The Trust's goal for conservation is to ensure Karanambu continues to be managed with minimal disruption to the flora and fauna, the river system and riparian flood forest, ponds, swamps, and the savanna.
- During 2011, Chairman/Trustee Joe Singh and Trustee Sydney Allicock continued to participate in the Multi Stakeholder Steering Committee for the Guyana government's Low Carbon Development Strategy.
- In May 2011, Secretary/Trustee Dr. Lucy Spelman authored a concept paper titled, Zoning Karanambu for Wetland and Savanna Protection, with input from other trustees, volunteer Trust Conservation Biologist Dr. Evi Paemelaere, and Trust Project Coordinator Salvador de Caires. Chairman/Trustee Joe Singh presented the paper to the Guyana Government for consideration.
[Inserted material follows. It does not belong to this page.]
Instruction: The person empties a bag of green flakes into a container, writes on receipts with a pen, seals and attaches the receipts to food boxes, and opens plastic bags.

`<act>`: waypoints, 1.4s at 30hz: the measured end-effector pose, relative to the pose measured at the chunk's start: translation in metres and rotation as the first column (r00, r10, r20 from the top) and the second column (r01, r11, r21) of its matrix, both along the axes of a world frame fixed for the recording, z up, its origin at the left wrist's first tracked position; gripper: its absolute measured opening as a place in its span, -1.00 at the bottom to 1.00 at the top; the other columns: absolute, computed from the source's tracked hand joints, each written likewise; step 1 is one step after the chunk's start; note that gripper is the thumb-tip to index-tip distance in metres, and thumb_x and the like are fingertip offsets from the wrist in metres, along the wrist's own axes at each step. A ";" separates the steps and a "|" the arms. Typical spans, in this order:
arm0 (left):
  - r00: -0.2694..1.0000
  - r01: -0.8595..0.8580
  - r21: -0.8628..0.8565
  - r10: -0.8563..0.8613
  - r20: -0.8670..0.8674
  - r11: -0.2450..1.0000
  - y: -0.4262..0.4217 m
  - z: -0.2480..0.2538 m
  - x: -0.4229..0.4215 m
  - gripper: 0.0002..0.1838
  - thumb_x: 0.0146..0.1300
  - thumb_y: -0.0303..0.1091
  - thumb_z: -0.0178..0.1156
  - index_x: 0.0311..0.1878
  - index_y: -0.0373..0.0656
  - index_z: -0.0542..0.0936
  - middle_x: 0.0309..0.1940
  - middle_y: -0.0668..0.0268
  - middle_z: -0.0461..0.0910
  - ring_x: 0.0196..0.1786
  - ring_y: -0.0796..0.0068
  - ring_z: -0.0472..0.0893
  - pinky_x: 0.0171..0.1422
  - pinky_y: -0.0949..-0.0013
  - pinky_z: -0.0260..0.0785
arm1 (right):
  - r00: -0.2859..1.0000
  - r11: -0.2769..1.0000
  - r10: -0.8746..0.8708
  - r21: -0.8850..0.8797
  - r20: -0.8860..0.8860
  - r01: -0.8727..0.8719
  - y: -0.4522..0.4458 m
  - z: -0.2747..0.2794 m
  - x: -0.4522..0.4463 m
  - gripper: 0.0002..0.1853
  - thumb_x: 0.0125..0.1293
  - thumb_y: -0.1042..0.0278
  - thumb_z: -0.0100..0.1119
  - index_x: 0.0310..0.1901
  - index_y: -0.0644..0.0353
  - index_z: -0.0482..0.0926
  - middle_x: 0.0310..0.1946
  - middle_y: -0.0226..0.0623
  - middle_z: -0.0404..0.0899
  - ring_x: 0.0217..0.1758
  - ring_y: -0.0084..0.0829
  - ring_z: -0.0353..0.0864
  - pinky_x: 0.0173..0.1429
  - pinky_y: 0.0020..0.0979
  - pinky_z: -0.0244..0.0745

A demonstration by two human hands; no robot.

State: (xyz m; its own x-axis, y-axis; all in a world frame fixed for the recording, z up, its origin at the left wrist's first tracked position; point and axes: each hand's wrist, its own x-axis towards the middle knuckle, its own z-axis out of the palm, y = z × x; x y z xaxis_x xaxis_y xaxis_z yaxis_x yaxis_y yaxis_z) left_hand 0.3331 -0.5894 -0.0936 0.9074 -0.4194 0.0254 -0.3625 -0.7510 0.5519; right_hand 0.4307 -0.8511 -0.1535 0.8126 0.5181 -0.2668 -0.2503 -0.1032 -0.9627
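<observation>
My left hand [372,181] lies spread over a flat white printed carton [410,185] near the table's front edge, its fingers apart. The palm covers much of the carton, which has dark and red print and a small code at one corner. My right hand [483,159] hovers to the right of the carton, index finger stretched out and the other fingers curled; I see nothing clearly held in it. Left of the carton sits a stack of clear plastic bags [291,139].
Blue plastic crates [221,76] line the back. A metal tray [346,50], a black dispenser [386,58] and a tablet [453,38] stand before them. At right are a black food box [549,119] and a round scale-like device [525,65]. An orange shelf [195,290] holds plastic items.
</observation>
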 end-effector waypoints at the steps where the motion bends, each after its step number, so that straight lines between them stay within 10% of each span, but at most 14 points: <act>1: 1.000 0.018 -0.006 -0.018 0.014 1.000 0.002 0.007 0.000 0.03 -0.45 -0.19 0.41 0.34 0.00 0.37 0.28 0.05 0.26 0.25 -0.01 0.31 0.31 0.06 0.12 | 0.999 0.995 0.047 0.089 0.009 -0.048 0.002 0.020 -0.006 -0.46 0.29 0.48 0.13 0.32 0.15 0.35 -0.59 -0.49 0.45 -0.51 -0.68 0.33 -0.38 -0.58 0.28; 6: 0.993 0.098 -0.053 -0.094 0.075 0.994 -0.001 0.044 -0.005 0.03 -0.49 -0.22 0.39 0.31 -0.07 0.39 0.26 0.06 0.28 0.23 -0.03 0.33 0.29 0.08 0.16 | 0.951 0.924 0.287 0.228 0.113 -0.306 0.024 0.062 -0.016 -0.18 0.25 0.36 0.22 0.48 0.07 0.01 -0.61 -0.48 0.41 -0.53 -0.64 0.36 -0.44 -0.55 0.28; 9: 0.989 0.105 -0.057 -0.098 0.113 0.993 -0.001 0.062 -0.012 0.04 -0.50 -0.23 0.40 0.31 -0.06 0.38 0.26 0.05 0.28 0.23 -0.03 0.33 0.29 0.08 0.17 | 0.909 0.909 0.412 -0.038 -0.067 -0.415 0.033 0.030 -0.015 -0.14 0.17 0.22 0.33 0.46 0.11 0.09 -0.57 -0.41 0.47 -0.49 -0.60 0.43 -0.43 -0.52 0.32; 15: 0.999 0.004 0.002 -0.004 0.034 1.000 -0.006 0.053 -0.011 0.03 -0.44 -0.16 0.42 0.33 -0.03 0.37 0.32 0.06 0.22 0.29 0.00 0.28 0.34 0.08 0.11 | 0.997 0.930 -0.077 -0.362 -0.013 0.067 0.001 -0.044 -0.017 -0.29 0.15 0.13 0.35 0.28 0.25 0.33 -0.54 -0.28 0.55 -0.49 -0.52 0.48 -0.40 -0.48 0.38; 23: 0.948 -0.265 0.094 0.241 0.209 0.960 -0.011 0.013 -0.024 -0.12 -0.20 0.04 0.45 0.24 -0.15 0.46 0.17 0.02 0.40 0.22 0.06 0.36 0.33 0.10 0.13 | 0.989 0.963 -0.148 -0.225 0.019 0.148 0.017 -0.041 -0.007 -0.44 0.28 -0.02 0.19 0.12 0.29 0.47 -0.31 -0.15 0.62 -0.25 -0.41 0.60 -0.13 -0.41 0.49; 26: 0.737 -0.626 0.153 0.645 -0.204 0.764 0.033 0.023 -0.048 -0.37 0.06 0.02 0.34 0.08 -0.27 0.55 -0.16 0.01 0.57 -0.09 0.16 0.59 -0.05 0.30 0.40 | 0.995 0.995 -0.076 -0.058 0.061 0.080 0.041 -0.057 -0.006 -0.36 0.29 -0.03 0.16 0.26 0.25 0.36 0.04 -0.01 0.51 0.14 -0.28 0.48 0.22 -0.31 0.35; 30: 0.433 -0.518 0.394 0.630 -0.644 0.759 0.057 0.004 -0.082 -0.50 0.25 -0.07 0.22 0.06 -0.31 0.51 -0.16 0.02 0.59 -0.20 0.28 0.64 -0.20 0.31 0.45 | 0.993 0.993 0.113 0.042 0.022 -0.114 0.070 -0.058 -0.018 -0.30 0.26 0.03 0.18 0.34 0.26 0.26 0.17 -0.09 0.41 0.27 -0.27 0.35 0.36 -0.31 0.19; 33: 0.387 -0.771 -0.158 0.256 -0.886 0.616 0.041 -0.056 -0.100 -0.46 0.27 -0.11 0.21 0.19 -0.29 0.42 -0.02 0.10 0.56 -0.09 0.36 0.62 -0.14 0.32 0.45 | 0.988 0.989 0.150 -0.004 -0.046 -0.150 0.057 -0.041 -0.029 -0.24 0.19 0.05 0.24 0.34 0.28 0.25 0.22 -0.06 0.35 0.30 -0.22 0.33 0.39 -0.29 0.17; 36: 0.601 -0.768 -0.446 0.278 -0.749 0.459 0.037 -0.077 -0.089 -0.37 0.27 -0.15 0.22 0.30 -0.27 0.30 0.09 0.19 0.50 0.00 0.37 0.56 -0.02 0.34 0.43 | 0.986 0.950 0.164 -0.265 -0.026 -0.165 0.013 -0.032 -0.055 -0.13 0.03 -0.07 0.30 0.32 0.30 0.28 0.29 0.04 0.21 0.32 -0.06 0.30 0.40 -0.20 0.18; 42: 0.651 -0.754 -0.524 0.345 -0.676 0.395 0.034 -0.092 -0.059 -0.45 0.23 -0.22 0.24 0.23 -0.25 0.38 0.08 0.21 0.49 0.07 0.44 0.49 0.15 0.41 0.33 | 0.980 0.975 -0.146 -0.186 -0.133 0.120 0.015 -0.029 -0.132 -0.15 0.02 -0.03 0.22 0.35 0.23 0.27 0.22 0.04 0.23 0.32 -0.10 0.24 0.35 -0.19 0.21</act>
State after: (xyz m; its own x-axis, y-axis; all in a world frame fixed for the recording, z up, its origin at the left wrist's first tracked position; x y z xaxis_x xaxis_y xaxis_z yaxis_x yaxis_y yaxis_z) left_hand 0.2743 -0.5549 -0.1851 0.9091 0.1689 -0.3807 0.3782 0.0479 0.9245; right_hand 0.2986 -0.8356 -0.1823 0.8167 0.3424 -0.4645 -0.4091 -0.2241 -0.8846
Subsequently, the protected area legislation was passed. The Trust is now waiting for the new protected area commission to issue guidelines for next steps.
- Two orphaned otters were returned to the wild. The female (Bel) left in August 2011 and the male (Phillip) in September. Both were about 1.5 years old, having been brought to Karanambu as small cubs in Feb 2010. As with past orphans, they were taken illegally out of the wild. The only Giant River Otters brought to Karanambu in 2011 were three newly acquired cubs—picked up that morning—that were promptly returned to the place were they were found. A decision justified by their positive and very vocal reunion with their parents at the family holt. At that time, it was not known whether their parents would accept cubs handled by humans.